> [What the task asks]
Write out exactly the lines of the entries below from the one holding "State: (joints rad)" to the one holding "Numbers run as", inclusive, and leave out all other lines.

Data items:
=== Section Start ===
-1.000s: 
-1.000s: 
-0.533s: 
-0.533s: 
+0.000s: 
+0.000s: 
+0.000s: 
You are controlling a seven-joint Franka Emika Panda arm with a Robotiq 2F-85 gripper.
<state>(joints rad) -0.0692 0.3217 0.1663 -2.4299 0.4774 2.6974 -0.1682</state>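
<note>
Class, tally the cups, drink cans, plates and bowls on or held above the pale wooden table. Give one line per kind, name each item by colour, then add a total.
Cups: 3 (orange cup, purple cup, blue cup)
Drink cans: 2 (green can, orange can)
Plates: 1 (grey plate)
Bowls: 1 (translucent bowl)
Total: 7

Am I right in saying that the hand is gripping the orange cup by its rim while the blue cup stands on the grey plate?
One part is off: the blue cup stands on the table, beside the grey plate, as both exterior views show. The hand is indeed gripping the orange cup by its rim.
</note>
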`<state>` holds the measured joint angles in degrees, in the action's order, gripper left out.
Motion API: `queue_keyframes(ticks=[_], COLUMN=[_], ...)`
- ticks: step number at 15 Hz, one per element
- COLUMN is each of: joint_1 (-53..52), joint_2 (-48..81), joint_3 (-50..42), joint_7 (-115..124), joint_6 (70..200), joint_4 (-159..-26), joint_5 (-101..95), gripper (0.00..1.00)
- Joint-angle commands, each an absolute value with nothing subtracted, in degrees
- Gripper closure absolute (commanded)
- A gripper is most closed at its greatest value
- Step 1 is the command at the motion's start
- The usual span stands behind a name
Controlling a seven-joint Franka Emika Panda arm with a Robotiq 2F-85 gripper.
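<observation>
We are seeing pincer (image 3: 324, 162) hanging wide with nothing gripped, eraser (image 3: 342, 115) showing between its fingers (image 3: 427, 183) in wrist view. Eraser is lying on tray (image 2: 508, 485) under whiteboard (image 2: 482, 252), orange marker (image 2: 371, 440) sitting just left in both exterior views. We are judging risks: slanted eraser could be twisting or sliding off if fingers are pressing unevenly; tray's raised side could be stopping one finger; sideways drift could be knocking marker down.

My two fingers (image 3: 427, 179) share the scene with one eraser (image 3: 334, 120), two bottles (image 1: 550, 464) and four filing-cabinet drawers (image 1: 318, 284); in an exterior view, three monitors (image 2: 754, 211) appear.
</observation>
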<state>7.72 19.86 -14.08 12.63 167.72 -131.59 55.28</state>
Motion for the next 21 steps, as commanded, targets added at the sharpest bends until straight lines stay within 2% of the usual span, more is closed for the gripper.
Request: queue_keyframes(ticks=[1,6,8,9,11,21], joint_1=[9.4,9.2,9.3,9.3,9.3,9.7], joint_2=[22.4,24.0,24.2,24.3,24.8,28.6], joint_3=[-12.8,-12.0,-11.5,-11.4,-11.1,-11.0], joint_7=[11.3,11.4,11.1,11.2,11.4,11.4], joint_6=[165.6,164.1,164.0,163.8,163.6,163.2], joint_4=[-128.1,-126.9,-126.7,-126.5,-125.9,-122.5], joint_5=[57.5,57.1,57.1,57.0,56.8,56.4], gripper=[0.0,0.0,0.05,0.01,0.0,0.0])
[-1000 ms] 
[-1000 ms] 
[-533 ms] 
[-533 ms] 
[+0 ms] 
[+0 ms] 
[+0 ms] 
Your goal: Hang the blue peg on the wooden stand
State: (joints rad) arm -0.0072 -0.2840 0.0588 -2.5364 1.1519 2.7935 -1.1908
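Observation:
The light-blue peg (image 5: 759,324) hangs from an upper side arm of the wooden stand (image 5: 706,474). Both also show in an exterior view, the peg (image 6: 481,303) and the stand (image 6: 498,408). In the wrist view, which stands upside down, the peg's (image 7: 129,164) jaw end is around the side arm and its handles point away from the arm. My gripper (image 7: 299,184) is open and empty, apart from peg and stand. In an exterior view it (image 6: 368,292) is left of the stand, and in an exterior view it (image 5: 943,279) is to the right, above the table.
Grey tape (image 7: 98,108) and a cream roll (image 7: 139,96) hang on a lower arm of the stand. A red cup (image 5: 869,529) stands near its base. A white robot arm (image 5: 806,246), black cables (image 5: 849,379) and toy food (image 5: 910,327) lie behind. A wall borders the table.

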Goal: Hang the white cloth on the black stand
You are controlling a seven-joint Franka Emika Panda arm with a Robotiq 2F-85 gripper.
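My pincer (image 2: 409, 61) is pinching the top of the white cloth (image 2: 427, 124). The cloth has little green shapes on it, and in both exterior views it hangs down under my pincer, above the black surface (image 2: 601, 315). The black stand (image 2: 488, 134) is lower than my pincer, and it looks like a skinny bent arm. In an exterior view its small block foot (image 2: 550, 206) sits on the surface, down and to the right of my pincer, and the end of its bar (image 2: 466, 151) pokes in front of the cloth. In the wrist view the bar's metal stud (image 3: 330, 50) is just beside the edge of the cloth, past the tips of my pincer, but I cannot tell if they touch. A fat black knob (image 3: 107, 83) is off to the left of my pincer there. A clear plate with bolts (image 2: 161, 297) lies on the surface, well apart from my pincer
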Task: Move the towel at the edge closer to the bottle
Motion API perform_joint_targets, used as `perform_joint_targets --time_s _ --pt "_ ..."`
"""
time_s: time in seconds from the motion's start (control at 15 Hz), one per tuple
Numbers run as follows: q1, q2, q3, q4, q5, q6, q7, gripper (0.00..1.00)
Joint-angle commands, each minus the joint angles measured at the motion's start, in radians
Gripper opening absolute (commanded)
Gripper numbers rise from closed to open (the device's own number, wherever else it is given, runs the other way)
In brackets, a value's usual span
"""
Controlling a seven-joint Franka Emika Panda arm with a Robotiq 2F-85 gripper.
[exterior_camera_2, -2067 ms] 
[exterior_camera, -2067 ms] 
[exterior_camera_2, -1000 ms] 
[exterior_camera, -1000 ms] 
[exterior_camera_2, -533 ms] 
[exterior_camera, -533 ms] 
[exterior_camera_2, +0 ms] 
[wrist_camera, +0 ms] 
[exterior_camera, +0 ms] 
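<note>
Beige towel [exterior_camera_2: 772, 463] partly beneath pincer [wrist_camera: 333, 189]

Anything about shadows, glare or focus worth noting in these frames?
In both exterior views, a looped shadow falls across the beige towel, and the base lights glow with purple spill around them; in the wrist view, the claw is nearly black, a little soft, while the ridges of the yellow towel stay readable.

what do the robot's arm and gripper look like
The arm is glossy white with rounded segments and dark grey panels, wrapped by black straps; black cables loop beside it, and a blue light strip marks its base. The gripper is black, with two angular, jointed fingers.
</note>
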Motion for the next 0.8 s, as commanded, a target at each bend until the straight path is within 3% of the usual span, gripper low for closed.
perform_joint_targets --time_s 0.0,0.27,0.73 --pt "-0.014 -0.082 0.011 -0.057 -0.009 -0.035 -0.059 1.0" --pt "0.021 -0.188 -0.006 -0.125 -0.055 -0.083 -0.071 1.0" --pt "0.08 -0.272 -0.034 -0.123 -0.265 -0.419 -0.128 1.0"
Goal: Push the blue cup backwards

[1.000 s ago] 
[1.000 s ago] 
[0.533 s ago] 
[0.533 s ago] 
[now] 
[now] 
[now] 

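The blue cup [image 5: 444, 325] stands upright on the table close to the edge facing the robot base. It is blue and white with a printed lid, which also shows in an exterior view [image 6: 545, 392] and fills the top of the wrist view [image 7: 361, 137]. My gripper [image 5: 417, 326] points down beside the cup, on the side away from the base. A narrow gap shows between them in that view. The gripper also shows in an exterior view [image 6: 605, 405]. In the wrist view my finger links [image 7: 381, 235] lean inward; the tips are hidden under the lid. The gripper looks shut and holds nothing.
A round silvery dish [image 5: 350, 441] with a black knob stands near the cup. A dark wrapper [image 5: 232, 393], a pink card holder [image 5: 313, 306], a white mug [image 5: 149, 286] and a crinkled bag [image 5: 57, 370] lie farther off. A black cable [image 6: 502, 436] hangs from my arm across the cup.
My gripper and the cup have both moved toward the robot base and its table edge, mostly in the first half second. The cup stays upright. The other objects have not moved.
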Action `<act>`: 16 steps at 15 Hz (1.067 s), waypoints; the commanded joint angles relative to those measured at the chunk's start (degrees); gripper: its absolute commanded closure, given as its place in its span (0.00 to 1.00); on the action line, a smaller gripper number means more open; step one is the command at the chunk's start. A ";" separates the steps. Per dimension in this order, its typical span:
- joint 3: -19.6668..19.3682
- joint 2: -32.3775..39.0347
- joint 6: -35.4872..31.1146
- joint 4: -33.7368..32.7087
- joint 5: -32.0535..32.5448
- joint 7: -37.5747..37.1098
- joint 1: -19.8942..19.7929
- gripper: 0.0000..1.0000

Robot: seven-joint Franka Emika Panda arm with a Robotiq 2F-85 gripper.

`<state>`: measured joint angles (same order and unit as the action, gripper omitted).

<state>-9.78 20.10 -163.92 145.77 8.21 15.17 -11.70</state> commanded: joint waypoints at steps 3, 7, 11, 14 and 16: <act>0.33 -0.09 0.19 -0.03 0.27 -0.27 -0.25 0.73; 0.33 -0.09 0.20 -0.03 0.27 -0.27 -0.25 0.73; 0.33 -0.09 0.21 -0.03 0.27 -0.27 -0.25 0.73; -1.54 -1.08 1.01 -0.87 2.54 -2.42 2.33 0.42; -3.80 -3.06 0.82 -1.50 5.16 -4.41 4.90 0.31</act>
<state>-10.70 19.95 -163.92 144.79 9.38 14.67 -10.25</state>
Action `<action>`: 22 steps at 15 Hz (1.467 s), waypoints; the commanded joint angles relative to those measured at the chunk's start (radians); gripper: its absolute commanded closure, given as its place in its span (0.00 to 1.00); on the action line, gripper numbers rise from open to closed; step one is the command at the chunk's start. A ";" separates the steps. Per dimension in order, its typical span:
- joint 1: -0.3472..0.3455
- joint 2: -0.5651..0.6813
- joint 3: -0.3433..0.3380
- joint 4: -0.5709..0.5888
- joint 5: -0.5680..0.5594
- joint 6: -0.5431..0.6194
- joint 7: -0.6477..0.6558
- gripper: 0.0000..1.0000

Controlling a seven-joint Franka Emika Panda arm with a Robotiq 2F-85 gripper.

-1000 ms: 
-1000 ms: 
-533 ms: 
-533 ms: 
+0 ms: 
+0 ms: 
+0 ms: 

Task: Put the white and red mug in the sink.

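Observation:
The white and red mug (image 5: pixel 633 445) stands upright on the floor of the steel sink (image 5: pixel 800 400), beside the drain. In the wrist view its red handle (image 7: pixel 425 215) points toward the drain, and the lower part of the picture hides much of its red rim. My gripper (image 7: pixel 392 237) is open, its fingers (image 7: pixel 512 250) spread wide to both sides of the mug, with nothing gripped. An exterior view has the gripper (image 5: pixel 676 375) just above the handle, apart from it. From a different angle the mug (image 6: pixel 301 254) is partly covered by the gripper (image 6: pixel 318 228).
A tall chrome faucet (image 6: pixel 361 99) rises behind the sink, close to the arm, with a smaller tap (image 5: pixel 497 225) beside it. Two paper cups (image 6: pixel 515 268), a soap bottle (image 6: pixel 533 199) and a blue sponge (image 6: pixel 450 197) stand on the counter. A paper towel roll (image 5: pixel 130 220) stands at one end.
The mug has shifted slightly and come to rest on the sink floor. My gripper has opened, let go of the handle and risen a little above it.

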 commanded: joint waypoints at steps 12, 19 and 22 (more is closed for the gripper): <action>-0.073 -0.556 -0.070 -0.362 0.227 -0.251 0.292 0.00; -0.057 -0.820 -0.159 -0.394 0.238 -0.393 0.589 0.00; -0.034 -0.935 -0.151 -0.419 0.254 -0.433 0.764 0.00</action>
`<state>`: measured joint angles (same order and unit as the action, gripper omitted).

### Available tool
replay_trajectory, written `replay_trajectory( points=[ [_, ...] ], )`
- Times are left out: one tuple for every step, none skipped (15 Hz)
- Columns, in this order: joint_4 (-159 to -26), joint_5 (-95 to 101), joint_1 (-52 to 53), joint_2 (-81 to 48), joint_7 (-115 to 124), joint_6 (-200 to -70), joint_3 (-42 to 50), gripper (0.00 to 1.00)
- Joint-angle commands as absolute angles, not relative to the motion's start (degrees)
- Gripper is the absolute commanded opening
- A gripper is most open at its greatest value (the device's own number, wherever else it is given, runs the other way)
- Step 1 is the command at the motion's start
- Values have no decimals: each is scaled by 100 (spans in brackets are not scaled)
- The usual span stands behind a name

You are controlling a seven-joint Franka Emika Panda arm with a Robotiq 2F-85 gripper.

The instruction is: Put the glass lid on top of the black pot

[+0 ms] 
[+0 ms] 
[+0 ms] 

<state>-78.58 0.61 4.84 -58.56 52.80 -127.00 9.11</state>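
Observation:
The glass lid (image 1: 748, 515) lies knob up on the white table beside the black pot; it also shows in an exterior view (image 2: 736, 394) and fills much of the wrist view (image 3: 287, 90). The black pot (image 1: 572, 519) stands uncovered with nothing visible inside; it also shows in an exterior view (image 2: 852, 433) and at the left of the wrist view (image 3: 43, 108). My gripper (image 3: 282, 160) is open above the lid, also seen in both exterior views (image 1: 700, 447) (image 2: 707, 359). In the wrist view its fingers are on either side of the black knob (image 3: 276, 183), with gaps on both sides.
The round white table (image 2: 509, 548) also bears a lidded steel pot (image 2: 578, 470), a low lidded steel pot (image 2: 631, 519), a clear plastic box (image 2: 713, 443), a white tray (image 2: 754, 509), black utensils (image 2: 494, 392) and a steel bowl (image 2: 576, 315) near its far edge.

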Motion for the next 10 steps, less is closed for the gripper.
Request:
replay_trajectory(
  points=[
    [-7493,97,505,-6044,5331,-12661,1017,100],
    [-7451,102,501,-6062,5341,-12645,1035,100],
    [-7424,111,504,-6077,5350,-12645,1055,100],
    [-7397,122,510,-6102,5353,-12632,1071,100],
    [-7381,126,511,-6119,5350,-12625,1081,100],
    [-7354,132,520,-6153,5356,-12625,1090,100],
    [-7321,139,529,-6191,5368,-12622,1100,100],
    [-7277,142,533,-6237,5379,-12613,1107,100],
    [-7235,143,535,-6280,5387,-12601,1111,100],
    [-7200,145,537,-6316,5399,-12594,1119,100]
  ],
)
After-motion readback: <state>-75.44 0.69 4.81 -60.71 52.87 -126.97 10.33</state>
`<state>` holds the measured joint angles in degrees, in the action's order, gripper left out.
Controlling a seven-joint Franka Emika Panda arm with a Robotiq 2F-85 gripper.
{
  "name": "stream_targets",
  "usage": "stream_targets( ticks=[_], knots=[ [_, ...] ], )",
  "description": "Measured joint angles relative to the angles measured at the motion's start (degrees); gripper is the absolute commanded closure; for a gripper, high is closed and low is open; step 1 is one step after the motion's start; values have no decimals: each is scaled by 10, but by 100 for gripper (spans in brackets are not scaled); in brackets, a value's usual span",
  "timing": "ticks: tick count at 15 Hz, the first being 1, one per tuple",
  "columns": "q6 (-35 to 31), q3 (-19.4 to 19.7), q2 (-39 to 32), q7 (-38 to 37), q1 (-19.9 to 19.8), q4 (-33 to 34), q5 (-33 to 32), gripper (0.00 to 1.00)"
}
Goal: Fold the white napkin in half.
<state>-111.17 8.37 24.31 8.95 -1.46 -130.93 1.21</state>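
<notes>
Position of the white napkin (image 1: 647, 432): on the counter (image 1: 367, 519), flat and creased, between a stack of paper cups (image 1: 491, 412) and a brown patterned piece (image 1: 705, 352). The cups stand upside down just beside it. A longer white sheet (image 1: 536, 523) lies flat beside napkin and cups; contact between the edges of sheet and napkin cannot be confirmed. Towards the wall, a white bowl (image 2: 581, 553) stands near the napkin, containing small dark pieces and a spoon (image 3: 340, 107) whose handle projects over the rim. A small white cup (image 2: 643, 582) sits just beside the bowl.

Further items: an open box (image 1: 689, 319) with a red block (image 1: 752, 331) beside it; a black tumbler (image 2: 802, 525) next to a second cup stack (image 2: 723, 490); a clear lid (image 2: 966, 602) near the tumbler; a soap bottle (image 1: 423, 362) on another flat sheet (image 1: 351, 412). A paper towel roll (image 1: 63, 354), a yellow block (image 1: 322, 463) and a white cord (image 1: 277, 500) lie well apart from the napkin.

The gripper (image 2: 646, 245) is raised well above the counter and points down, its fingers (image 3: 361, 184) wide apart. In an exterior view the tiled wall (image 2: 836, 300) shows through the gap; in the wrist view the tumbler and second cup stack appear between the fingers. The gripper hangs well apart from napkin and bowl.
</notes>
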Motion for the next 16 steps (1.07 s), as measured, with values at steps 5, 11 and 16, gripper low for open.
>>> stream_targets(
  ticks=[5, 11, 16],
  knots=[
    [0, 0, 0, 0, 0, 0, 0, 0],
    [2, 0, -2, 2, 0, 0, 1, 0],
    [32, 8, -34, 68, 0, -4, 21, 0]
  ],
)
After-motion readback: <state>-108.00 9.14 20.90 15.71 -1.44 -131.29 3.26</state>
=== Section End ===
> [Written answer]
State: (joints rad) arm -0.0072 -0.2840 0.0588 -2.5364 1.1519 2.7935 -1.1908
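Observation:
The light-blue peg (image 5: 759,324) hangs from an upper side arm of the wooden stand (image 5: 706,474). Both also show in an exterior view, the peg (image 6: 481,303) and the stand (image 6: 498,408). In the wrist view, which stands upside down, the peg's (image 7: 129,164) jaw end is around the side arm and its handles point away from the arm. My gripper (image 7: 299,184) is open and empty, apart from peg and stand. In an exterior view it (image 6: 368,292) is left of the stand, and in an exterior view it (image 5: 943,279) is to the right, above the table.
Grey tape (image 7: 98,108) and a cream roll (image 7: 139,96) hang on a lower arm of the stand. A red cup (image 5: 869,529) stands near its base. A white robot arm (image 5: 806,246), black cables (image 5: 849,379) and toy food (image 5: 910,327) lie behind. A wall borders the table.
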
Goal: Hang the white cloth on the black stand
You are controlling a seven-joint Franka Emika Panda arm with a Robotiq 2F-85 gripper.
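My pincer (image 2: 409, 61) is pinching the top of the white cloth (image 2: 427, 124). The cloth has little green shapes on it, and in both exterior views it hangs down under my pincer, above the black surface (image 2: 601, 315). The black stand (image 2: 488, 134) is lower than my pincer, and it looks like a skinny bent arm. In an exterior view its small block foot (image 2: 550, 206) sits on the surface, down and to the right of my pincer, and the end of its bar (image 2: 466, 151) pokes in front of the cloth. In the wrist view the bar's metal stud (image 3: 330, 50) is just beside the edge of the cloth, past the tips of my pincer, but I cannot tell if they touch. A fat black knob (image 3: 107, 83) is off to the left of my pincer there. A clear plate with bolts (image 2: 161, 297) lies on the surface, well apart from my pincer
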Task: Move the towel at the edge closer to the bottle
Motion API perform_joint_targets, used as `perform_joint_targets --time_s _ --pt "_ ..."`
"""
time_s: time in seconds from the motion's start (control at 15 Hz), one per tuple
Numbers run as follows: q1, q2, q3, q4, q5, q6, q7, gripper (0.00..1.00)

Nothing further is needed for the exercise.